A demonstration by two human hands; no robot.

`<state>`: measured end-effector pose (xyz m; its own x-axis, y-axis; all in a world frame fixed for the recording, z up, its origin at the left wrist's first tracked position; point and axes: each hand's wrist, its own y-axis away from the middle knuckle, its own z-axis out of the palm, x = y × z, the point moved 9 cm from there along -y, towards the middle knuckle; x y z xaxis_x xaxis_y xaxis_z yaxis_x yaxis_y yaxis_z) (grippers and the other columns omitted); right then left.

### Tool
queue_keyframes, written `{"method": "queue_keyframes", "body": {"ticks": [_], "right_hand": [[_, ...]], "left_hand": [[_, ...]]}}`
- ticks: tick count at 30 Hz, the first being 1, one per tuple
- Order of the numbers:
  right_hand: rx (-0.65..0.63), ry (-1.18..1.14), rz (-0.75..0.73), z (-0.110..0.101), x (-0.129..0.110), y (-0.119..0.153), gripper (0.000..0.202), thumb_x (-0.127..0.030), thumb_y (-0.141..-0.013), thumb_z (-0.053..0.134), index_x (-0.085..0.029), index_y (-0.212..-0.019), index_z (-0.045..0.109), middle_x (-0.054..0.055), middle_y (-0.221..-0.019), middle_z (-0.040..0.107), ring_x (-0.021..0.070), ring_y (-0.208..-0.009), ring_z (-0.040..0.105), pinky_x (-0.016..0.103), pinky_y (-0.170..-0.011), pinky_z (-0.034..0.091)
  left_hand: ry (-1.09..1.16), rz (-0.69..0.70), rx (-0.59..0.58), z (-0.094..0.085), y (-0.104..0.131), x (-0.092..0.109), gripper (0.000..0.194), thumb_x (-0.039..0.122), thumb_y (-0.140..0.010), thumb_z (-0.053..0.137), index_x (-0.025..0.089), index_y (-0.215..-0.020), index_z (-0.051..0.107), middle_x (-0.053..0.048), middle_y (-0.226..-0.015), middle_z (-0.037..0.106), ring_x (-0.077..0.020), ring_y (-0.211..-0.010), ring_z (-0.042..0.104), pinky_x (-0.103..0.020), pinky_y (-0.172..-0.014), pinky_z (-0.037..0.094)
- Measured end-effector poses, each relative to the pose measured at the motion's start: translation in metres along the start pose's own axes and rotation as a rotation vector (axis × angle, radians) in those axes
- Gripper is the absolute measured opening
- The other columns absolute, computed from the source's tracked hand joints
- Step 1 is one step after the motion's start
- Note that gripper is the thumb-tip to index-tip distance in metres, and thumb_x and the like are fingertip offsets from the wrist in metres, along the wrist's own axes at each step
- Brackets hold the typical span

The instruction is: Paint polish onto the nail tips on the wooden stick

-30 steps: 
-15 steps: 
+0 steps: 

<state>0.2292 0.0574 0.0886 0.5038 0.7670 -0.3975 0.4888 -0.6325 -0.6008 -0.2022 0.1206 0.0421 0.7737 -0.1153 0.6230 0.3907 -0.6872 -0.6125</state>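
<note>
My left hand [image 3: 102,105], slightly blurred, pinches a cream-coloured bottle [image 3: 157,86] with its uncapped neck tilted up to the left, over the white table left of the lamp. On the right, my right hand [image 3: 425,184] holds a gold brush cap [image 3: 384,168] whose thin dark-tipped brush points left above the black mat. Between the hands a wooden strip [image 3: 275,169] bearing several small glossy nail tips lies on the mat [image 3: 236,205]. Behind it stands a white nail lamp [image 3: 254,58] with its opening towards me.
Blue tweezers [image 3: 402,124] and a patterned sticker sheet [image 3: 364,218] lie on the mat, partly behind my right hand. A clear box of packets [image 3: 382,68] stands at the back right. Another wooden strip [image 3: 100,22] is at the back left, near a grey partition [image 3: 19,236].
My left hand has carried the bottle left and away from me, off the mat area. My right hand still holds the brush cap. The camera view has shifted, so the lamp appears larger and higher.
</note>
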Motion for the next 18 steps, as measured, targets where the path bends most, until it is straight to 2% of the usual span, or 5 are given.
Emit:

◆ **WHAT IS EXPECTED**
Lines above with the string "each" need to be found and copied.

◆ **REPLY TO THE TASK**
`<state>`: measured end-effector pose (xyz m; its own x-axis, y-axis; all in a world frame fixed for the recording, z up, its origin at the left wrist's first tracked position; point and axes: each hand's wrist, its own y-axis away from the middle knuckle, its own z-axis out of the palm, x = y × z, the point moved 9 cm from there along -y, towards the middle knuckle; x y z xaxis_x xaxis_y xaxis_z yaxis_x yaxis_y yaxis_z) (grippers and the other columns omitted); right then left.
- Measured end-effector poses, each relative to the pose measured at the motion's start: translation in metres along the start pose's own axes and rotation as a rotation vector (axis × angle, radians) in those axes
- Note that gripper is the thumb-tip to index-tip distance in metres, and thumb_x and the like are fingertip offsets from the wrist in metres, along the wrist's own axes at each step

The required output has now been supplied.